The initial buying faded along with hope that Saudi Arabia's offer to increase oil production by 2 million barrels a day will bring down energy prices.
The pullback in crude oil prices that followed the Saudi announcement last week was more than made up today as crude jumped $1.79 a barrel, pushing the price back toward $42 a barrel in the New York futures market.
Gasoline futures jumped almost a nickel a gallon in New York.
And the bi-weekly Lundberg survey of prices at the pump showed the nationwide average has increased 14 cents a gallon in the past two weeks.
Oil analysts ticked off a lengthy list of reasons why prices jumped today: A big oil drilling platform in the Gulf of Mexico had to be shut down because of a leak. A pipeline serving the Pacific Northwest also was closed by an accident. A refinery in Iraq was out of service.
The extra oil offered by the Saudis won't begin flowing until next month and won't be enough to offset the summer surge in demand that traditionally starts with the Memorial Day weekend, oil experts said.

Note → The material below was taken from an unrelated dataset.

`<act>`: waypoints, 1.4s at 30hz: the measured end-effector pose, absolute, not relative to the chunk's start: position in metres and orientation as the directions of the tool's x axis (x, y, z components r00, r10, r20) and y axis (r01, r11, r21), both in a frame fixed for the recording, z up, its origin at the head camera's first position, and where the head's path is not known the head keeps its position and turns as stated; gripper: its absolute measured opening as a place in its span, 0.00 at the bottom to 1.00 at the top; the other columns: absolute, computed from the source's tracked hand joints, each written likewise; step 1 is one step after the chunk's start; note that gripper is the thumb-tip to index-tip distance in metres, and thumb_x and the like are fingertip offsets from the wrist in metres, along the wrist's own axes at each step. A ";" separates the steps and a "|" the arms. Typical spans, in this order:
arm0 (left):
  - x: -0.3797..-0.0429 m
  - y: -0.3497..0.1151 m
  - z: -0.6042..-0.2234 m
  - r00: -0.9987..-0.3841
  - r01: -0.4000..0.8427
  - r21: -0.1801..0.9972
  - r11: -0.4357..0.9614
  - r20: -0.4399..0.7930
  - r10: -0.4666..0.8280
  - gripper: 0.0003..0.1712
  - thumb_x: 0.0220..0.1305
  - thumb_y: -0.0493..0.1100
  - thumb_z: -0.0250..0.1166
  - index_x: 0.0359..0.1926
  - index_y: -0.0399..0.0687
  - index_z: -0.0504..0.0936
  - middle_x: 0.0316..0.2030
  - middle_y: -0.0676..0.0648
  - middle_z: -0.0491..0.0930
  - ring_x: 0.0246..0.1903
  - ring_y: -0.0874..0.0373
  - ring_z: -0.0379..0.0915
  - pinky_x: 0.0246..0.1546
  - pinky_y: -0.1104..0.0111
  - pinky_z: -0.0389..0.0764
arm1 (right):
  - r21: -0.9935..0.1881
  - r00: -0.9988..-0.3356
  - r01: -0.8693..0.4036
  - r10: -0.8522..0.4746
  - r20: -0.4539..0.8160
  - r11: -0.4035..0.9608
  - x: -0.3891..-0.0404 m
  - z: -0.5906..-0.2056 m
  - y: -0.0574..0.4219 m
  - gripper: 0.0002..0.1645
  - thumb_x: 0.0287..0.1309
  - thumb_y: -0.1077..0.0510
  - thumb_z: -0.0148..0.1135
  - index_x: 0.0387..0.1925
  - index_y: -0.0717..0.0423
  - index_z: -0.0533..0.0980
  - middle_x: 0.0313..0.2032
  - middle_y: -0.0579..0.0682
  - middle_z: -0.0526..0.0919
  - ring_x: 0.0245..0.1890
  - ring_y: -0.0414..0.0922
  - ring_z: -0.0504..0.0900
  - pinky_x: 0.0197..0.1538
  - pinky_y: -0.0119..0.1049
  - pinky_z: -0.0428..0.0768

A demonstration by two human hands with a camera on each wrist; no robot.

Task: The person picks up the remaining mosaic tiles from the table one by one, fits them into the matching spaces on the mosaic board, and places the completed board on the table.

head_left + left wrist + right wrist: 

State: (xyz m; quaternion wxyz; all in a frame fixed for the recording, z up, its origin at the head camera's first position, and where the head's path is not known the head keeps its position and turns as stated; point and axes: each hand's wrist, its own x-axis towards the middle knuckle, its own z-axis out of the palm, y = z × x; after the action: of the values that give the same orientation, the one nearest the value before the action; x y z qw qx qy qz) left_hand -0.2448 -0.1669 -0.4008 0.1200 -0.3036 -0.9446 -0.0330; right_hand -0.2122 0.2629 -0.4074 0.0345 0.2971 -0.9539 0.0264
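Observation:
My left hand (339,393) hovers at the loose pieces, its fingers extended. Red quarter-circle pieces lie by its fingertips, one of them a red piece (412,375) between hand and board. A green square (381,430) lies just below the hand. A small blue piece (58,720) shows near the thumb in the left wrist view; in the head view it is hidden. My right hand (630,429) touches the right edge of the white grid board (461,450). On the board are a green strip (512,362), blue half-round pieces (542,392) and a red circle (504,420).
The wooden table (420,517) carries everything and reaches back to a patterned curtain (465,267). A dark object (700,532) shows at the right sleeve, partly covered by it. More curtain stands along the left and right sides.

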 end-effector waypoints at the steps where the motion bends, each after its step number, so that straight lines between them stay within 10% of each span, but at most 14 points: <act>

Even without energy worries, the Dow Jones industrial average would have had a rough day because of a federal court decision that knocked more than $4 a share off the stock of Altria Group, the company that owns the Phillip Morris and R.J. Reynolds tobacco businesses. The court refused to throw out a racketeering count in a lawsuit against the cigarette makers, which potentially makes them liable for $280 billion in damages.
The drop in Altria stock alone knocked almost 31 points off the Dow, which closed down 8 points at 9,958.43. The Nasdaq Stock Market composite index gained 11 points to 1,922.98. The Standard & Poor's 500 stock index was up almost 2 points at 1,095.34.